For the most part sales is a solo occupation, which is why many people go into the field in the first place. They don’t have to rely on company “teamwork” to control their destiny. A salesperson, you could say, like time itself, waits for no one.
So, how do you go about putting together a top-notch sales team? Simple. You hire the best salespeople. Whoa, hold on a minute. Putting together the “best” people doesn’t necessarily mean you’ll produce the best results. (Just ask the New York Yankees of late.)
There are many facets to take into account before you can put a winning team together.
For openers, what is the physical look of your sales floor? If it’s an open area try to offset the personalities of your team. Don’t put the most garrulous, out-going people next to each other. Mix it up so you balance out the floor. This helps in a variety of ways. The “quieter” employees will learn from watching and listening to those individuals who are more seasoned. If your floor is made up of cubicles, do the same thing. Balance the floor and then observe the interaction among the players. Who works well with whom? Who doesn’t? Take note because good chemistry is not as simple as it looks. You want a natural, upbeat buzz coming from your sales floor—not too loud, and not too quite, certainly not dead, but not a party either.

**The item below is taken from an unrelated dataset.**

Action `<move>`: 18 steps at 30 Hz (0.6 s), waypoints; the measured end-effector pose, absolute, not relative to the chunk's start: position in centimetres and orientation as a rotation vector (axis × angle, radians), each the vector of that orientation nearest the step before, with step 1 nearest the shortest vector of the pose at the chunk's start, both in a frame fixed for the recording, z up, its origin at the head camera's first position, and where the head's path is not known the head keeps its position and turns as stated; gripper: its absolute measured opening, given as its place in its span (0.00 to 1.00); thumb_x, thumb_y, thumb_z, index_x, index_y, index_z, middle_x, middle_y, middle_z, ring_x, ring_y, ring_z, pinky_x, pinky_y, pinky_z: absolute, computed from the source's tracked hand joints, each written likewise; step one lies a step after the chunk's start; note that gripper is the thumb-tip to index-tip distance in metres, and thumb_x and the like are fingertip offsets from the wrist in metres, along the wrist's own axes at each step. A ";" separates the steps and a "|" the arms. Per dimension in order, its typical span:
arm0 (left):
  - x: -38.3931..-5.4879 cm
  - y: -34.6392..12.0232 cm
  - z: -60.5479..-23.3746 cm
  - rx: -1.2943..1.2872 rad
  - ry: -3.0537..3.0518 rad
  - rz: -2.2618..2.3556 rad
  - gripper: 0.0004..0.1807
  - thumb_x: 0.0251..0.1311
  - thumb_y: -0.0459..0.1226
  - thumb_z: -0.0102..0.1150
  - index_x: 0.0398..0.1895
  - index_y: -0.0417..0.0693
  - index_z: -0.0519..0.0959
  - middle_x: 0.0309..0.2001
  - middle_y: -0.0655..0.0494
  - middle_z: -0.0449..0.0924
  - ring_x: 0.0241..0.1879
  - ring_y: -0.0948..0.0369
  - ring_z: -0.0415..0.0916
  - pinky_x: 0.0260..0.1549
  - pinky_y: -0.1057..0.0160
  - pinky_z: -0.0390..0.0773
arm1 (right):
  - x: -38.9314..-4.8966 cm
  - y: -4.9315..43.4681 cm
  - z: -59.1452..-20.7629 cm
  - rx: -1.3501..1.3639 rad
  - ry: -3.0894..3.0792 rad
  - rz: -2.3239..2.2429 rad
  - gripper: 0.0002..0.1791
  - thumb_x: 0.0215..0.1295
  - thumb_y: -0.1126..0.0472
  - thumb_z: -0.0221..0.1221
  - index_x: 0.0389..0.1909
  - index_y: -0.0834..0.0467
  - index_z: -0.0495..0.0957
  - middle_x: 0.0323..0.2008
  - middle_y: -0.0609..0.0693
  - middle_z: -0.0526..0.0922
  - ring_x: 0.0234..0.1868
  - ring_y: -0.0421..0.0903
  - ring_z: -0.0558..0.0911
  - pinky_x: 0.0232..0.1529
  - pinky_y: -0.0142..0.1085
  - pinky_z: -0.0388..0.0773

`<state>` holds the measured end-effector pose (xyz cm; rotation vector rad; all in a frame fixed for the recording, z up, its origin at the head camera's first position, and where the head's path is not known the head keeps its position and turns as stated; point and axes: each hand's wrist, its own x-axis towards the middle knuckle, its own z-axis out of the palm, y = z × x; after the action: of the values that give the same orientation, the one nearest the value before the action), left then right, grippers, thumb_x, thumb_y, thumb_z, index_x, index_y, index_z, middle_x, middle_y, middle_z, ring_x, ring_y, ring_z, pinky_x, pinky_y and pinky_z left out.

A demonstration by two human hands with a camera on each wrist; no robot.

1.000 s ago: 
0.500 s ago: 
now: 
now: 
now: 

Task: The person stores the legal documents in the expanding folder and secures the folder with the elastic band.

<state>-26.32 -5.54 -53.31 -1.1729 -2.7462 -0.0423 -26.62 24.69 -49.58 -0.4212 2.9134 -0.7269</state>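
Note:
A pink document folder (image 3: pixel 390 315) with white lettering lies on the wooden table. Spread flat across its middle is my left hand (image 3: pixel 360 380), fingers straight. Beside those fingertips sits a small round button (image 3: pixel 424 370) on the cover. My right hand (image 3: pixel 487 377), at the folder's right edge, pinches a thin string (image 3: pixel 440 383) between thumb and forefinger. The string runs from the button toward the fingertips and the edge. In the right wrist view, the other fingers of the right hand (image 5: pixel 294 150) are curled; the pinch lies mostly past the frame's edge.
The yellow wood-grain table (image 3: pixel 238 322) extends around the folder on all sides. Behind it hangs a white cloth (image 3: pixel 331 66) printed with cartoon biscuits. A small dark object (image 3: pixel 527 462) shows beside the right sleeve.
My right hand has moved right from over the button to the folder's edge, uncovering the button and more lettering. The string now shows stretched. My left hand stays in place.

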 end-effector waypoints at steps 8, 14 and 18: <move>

I don’t believe that seniority should be a prerequisite for becoming a manager. It helps, but it’s not a necessity in choosing a leader. What does that mean? Don’t you need a senior person to help run the show? No, not if that person shows no leadership qualities. Watch and listen to your floor and you’ll see natural leaders emerge. Give them the opportunity to develop and find their voice and then appoint them to a leadership position. But if they’re not interested in becoming a manager, fine, let it go quickly. There’s nothing worse than bottlenecking a highly productive salesperson with the burden and responsibilities of training others.
Remember, like sports, the best players don’t necessarily make the best coaches.
Just look at Los Angeles Lakers’ coach Phil Jackson. Average player. Outstanding coach.